Although we just saw that running Honeyd can be quite simple, it is an enormously complex tool. You can tweak it to do almost any network-related task that you can imagine. Although most of the complexity lies in the configuration described in Section 4.5, Honeyd has several command line parameters that influence its behavior.
If you have Honeyd installed correctly on your system, you can get an overview and description of the command-line parameters by executing
man honeyd
When reading the man page, the first paragraph shown in Figure 4.5 may seem rather cryptic. It is an overview of all the command line flags and their corresponding parameters. The name of the parameter gives an indication of what type of argument Honeyd expects.
honeyd [-dP] [-l logfile] [-s servicelog] [-p fingerprints] [-0 p0f-file] [-x xprobe] [-a assoc] [-f file] [-i interface] [-u uid] [-g gid] [-c host:port:username:password] [--webserver-port port] [--webserver-root path] [--rrdtool-path path] [--disable-webserver] [--disable-update] [--fix-webserver-permissions] [-V|--version] [-h|--help] [--include-dir] [net ...] |
In the following, we will explain all these parameters in detail. We are going to discuss them in slightly different order to address the more important ones first and leave the ones you are going to use less often for the end.
-f configfile: Probably, the most important flag. It tells Honeyd where to find its configuration file. The configuration file contains information about all your virtual honeypots and what services they should present to the network; see Section 4.5 for more information.
-i interface: By default, Honeyd uses the first network interface to listen to incoming traffic. However, if your Honeyd machine has multiple interfaces, you need to specify the interfaces that receive traffic for your virtual honeypots manually on the command line. For example, let's assume that your host has three interfaces: eth0 in 192.168.1.0/24, eth1 in 10.1.0.0/24, and eth2 in 10.2.0.0/24. If you want to create virtual honeypots on the latter two networks, you need to specify -i eth1 -i eth2 on the command line.
-d: This flag causes Honeyd to run in debug mode. All status messages are printed on the current terminal. This is useful to test configuration files and learn how Honeyd works. Once everything seems to be functioning correctly, this flag should be omitted so that Honeyd can run in the background as a daemon process. Even without -d, log messages will still be provided via syslog and can usually be read in /var/log/messages.
-l logfile: Enabling this flag causes Honeyd to write packet-level logs to the specified logfile. It is important that this file and the underlying directory can be written to by Honeyd. Honeyd usually runs with the user id nobody, so make sure that the directory is either user or group writeable by that user; see Section 4.8 for more information. This flag is turned off by default.

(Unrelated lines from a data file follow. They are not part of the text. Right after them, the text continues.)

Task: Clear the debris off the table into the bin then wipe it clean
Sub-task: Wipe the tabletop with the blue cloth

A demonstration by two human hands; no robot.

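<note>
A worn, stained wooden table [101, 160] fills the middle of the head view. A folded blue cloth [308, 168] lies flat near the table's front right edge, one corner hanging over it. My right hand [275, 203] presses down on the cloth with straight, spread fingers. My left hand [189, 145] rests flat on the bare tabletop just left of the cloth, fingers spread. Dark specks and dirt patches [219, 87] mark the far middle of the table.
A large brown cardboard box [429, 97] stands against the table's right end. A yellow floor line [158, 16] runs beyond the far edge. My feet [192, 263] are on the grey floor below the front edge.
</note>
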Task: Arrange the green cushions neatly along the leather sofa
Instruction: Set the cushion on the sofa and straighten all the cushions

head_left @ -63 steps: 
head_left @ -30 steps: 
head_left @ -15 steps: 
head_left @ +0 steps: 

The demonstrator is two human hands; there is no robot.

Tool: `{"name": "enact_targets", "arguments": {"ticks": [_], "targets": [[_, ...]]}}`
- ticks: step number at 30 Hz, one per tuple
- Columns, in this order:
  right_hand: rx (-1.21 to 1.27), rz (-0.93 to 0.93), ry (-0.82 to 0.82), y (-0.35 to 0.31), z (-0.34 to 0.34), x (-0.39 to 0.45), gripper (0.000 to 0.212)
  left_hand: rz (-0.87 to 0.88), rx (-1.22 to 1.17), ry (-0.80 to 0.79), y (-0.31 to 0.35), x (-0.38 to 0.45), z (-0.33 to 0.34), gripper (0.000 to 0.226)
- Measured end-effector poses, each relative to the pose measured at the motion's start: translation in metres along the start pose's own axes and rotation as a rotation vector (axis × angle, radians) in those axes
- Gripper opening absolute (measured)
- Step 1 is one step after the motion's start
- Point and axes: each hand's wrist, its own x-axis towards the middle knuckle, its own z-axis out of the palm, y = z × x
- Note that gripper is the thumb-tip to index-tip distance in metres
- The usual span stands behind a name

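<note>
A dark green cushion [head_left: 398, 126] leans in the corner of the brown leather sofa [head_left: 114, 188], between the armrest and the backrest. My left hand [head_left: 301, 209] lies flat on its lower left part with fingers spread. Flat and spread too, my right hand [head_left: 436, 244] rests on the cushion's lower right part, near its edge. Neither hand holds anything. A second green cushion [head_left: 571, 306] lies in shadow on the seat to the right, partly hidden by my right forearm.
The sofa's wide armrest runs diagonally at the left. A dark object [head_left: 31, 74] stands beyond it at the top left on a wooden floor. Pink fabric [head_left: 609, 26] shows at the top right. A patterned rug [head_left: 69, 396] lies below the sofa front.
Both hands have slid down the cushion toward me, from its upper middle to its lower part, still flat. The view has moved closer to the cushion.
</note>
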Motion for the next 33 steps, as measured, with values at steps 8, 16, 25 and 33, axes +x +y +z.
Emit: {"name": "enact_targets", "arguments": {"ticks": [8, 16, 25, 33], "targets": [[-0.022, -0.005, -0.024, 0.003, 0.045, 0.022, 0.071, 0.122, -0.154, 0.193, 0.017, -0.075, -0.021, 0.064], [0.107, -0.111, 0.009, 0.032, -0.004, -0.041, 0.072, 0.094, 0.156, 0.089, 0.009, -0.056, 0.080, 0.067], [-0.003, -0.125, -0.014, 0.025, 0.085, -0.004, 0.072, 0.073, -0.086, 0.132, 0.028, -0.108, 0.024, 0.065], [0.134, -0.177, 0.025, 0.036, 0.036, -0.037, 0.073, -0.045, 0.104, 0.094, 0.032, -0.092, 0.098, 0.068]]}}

-s servicelog: Similar to the packet-level logs, enabling this flag causes Honeyd to log information provided by emulated services. This is all the data that a service script writes to stderr; see Section 4.8 for more information. This flag is turned off by default
-p fingerprints: The pathname to the Nmap fingerprints data file. If you used the default install directory of Honeyd, this file is going to live at /usr/local/share/honeyd/nmap.print. In that case, you do not need to use this flag. On the other hand, if you just installed a new version of Nmap, you might want to use the latest version of this file and can use the -p flag to tell Honeyd about its location.
-0 p0f-file: The pathname of the passive fingerprinting database. This database allows Honeyd to identify the operating system of the remote host, which can be quite useful for later analysis. If Honeyd has been installed correctly, you do not need to specify this flag.
-x xprob: The pathname to the Xprobe fingerprint database. It allows Honeyd to return correct ICMP replies to ICMP fingerprinting tools.
-a assoc: The pathname to the database that associates Xprobe fingerprints with Nmap fingerprints. This file is required to combine the benefit of both fingerprint databases. For a given virtual honeypot, the association file enabled Honeyd to return both correct TCP and ICMP replies to fingerprinting tools.